In 2009 Reliance traded money for what it called creative partnerships, and suddenly found itself in business with the Hollywood A-list, including Brad Pitt's Plan B Entertainment; Jim Carrey's, JC 23 Entertainment; Jay Roach's Everyman Pictures; Tom Hanks' Playtone Productions; George Clooney's Smoke House; Nicolas Cage's Saturn Films; Julia Roberts's Red Om Films; Chris Columbus's 1492 Films; Brett Ratner's Rat Entertainment; and Ron Howard and Brian Grazer's Imagine Entertainment.

The funding deals gave the company Indian rights to any film it co-financed, and Reliance intended these to be the first major building block in the creation of a virtual studio, it said in 2009. But no movies have seen the light of the cineplex as a result of this funding.

Except for Columbus, who is repped by WME, each of those companies, or their principals, are CAA clients.

Nunez, CAA's lead dealmaker for Reliance, left the agency this past June after two decades, with no explanation given.

CAA declined to discuss Nunez's exit, and an individual close to the agency told TheWrap that it was not related to Reliance. (Efforts by TheWrap to reach Nunez were unsuccessful). The individual added that the agency has never had an exclusive relationship with Reliance in Hollywood, and that CAA and the Indian company remain on good terms.

It got them plenty of headlines around the world and the profile they now have -- which is a very talent-friendly profile, the dealmaker said.

A spokesman for Roach said the director never used any of the money that Reliance made available to him.

Director-producer Brett Ratner told TheWrap that his deal remains in place, although it hasn't yet resulted in any movies. I'm developing projects that they finance, he said. I haven't made any of the movies yet, or the scripts aren't ready.

The current outcome is certainly not what Reliance had in mind when the company announced its investment in DreamWorks in 2009. At the time, Reliance CEO Anil Ambani said his company's partnership with DreamWorks is the cornerstone of our Hollywood strategy as we grow our film interests across the globe.

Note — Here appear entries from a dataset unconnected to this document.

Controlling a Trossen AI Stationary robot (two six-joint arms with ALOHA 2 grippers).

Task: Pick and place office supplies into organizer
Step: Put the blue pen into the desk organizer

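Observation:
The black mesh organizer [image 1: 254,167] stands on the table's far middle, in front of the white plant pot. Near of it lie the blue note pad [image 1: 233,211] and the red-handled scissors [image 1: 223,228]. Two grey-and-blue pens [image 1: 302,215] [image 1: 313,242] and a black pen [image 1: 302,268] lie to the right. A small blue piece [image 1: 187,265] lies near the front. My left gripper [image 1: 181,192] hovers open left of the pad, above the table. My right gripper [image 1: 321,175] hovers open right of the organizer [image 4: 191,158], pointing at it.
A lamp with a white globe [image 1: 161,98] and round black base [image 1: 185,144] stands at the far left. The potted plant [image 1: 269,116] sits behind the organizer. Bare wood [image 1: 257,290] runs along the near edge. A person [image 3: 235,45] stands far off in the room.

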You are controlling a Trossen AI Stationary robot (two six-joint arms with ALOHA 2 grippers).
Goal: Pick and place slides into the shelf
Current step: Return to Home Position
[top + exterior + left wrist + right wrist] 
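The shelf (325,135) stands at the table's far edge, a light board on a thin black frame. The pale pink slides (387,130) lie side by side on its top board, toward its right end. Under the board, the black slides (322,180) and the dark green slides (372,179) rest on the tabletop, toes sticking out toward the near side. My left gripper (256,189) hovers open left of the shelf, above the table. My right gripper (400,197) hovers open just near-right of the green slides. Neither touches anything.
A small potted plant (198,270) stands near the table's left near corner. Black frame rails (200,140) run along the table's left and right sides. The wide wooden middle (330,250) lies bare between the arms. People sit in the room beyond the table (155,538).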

BOOST FOR INTERNATIONAL SALES

Aside from the DreamWorks investment, Reliance's most active U.S. involvement is in IM Global, a foreign sales company run by Stuart Ford in which Reliance bought a majority stake in May 2010.

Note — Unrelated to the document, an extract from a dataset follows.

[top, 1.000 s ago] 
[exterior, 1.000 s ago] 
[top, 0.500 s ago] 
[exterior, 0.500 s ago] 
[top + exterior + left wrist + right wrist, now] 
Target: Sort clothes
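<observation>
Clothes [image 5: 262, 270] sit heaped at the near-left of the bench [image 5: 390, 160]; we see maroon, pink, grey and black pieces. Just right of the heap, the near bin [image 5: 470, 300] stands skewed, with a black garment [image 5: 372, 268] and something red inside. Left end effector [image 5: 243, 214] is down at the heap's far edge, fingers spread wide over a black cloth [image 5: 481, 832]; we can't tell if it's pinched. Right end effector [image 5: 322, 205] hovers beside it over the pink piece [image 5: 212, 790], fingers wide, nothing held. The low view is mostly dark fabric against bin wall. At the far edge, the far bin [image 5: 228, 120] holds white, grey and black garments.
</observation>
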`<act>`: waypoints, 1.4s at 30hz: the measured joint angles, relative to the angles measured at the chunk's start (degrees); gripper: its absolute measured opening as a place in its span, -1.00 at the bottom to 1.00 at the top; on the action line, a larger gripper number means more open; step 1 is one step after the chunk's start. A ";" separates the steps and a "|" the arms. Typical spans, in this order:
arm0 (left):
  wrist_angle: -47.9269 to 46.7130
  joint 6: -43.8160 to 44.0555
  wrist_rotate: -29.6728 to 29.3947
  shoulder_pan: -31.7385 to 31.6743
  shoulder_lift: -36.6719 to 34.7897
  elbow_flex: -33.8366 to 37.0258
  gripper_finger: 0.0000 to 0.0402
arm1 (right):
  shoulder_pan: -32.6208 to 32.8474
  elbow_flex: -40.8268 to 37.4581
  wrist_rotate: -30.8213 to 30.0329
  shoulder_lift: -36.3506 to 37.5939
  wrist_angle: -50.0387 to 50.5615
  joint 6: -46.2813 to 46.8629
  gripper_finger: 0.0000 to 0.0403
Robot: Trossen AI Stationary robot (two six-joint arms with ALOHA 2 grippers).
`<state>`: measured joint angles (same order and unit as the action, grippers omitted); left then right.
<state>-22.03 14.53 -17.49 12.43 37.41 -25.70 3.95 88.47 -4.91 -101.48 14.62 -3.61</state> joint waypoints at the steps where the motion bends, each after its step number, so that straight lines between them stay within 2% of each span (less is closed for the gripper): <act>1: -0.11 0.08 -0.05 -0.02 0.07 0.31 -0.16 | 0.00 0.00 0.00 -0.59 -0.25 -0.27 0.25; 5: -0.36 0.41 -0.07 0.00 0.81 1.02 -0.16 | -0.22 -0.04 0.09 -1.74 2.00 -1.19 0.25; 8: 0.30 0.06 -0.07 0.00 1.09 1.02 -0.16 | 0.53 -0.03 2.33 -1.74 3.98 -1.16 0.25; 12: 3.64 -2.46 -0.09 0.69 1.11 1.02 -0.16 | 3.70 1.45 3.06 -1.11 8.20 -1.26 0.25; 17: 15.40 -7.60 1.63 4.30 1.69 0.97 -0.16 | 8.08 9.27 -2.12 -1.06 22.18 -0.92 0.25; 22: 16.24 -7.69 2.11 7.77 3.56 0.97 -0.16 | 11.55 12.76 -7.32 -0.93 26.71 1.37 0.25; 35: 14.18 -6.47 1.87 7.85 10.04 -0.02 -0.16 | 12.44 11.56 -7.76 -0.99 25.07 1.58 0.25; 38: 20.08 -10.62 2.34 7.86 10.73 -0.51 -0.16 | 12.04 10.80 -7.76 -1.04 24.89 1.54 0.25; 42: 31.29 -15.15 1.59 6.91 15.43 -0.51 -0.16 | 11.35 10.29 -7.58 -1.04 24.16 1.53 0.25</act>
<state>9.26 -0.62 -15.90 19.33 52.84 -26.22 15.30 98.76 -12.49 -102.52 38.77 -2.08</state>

That investment let IM Global leapfrog into being one of the top sales agents in town -- and has been good for Reliance.

Now they're selling 20 films a market across different spectrums, an agent familiar with IM Global told TheWrap. It helps (Reliance) on their distribution side, helps them on their co-financing side, gets them in the independent space -- they'll play in the domestic space as well as outside of DreamWorks.

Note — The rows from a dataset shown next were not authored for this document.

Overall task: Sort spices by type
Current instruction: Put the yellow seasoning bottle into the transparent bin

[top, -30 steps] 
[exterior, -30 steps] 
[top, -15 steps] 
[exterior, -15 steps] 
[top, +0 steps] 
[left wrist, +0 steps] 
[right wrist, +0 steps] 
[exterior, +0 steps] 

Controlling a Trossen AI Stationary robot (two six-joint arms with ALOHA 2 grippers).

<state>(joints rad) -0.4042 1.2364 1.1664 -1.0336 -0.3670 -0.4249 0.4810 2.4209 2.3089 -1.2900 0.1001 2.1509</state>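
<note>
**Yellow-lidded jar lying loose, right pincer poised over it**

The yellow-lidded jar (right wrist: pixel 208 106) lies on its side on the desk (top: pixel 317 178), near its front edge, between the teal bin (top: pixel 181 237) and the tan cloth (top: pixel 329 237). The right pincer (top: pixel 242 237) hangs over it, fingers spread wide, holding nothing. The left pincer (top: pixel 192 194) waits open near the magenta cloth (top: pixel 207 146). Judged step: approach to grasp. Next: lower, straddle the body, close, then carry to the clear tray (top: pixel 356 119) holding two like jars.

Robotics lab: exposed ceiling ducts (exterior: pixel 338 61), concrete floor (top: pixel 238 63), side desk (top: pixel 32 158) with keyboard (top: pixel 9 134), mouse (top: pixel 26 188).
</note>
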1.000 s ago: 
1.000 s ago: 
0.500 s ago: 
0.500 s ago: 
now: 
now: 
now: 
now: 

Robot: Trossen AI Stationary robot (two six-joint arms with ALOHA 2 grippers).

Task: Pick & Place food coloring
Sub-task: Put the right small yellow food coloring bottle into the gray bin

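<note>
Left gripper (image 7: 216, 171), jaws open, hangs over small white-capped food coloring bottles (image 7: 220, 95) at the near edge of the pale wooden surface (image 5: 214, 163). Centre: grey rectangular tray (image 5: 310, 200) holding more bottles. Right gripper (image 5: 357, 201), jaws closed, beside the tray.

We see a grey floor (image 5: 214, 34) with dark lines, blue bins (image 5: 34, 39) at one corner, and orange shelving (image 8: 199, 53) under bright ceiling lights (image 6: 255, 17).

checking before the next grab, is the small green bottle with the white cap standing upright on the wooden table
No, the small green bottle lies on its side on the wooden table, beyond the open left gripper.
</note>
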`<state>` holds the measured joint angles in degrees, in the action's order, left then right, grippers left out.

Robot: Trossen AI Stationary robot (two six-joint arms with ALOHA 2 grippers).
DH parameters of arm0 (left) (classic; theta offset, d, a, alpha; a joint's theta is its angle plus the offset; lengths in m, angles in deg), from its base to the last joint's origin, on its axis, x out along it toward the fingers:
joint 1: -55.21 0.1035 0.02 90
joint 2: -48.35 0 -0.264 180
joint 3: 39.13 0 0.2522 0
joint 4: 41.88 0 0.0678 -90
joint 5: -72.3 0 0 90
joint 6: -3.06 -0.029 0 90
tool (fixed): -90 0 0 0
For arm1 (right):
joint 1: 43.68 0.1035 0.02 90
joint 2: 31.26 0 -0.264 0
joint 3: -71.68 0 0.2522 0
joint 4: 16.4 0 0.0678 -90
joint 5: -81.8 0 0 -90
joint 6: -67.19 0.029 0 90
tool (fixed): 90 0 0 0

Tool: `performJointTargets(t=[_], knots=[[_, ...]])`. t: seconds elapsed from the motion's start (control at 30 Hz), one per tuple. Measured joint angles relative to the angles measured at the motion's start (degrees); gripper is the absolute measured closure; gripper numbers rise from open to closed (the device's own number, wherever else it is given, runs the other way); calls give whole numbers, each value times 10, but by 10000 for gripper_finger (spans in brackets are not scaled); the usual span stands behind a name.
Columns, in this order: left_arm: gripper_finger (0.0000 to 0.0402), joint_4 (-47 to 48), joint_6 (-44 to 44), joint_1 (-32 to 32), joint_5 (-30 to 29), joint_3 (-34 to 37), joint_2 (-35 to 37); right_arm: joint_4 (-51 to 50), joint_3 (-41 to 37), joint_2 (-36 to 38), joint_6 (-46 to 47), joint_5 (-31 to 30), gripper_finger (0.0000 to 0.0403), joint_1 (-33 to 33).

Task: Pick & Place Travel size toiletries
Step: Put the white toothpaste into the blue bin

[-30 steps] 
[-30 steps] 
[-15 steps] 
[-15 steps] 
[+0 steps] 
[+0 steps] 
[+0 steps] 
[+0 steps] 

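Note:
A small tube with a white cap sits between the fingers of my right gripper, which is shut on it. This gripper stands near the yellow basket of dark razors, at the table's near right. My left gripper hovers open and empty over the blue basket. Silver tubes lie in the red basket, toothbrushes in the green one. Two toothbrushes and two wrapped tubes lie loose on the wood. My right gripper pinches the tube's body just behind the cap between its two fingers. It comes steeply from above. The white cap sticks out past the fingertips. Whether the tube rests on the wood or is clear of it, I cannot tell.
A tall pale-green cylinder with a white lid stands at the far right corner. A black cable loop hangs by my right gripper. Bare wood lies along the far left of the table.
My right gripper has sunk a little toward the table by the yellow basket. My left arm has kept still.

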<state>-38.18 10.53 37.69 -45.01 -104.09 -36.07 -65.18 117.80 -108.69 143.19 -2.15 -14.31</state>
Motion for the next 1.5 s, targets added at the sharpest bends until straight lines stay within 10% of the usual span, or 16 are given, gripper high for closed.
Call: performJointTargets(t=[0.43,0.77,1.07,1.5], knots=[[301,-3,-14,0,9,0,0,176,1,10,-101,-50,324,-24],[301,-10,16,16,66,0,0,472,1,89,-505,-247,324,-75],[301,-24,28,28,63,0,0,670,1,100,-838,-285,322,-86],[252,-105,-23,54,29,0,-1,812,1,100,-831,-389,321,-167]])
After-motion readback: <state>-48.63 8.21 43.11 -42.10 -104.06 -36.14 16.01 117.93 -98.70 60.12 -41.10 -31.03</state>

And at least one project from one of Reliance's development deals came from IM Global. The company made Jesus Henry Christ with Roberts's Red Om. The picture doesn't have a U.S. distributor.

This past May, Reliance showed that despite its unhappiness with the financial results it's gotten out of Hollywood so far, it's still willing to invest.

Reliance bought a piece of former Universal co-chair David Linde's production and financing company.

Reliance is one of the largest media companies in India, with holdings in movies, music, sports, gaming and the Internet. It also has interests in communications, financial services, power generation, transmission and distribution, natural resources, infrastructure and health care.

The individual familiar with the company said he didn't think Reliance would pull out of Hollywood. They're in pretty deep, the insider said. They have contractual commitments and ownership stakes.